Two separate jury trials were held in this action. At the first trial, the jury decided the issue of liability and damages. Although there was a series of objections by defendant to the conduct of plaintiff’s counsel during the jury selection, the trial court denied defendant’s application to continue jury selection in the presence of the court. The court later assigned a law assistant to supervise the voir dire and still later presided itself at the selection. Nevertheless, defendant’s right to have a "judge” present at the examination of the jurors (CPLR 4107) was violated. As we noted in Baginski v New York Tel Co. (130 AD2d 362, 366): "The language of CPLR 4107 is mandatory: on application of a party 'a judge shall be present at the examination of the. jurors.’ If the Judge to whom the application is made cannot attend, it is incumbent upon her to insure that the moving party’s statutory right is not frustrated by arranging for another Judge to be present. We reject respondent’s assertion that appellant should be required to show prejudice arising from the court’s rejection of its application. Such a requirement would be onerous given that no record of the voir dire proceedings was made. The statute confers an unconditional right on the moving party to have a Judge present to insure that a fair and impartial jury is chosen. We find that the court’s failure to implement the provisions of CPLR 4107 is reversible error and a new trial is therefore warranted.”

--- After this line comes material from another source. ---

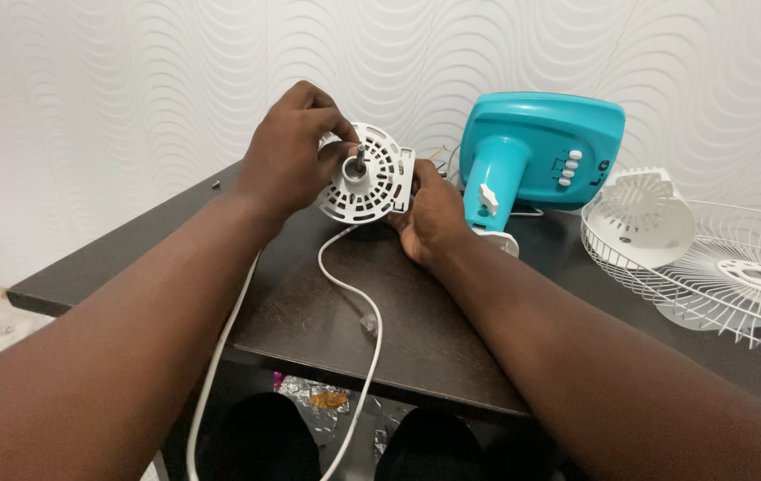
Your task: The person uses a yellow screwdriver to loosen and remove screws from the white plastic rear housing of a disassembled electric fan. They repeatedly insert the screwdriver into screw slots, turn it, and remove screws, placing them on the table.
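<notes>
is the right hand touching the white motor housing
Touching. The head view shows the right hand wrapped against the right edge of the white motor housing, fingers behind it, with no gap.

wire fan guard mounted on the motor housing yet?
No. The wire guard lies on the table to the right, apart from the white motor housing held by both hands.

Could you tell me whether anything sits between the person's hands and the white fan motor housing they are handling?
Nothing visible does. The left hand already grips the white motor housing at its upper left rim, fingers near the metal shaft, and the right hand holds its right edge. The white power cord trails below, clear of both hands.
</notes>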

Further, during the second trial, which raised the issue of jurisdiction, the court advised the jury that the plaintiff already had obtained a favorable verdict from another jury with respect to liability and damages. Such disclosure by the court of the prior verdict, timely objected to by defendant, was irrelevant to the issue of jurisdiction and improperly prejudiced defendant at this second trial. Accordingly, we remand for retrial of both liability and jurisdiction. Concur — Sullivan, Ross, Asch and Wallach, JJ.

Kupferman, J. P.,

concurs in a memorandum as follows: I concur for a new trial on the basis that disclosure of the prior verdict was prejudicial. While CPLR 4107 may mandate a Judge’s presence, it does not in its language require such presence forthwith and at every stage of jury selection. Here the Judge was present sufficiently. To mandate otherwise is to limit a Judge’s ability to function with a heavy calendar while serving no real purpose in the matter at hand.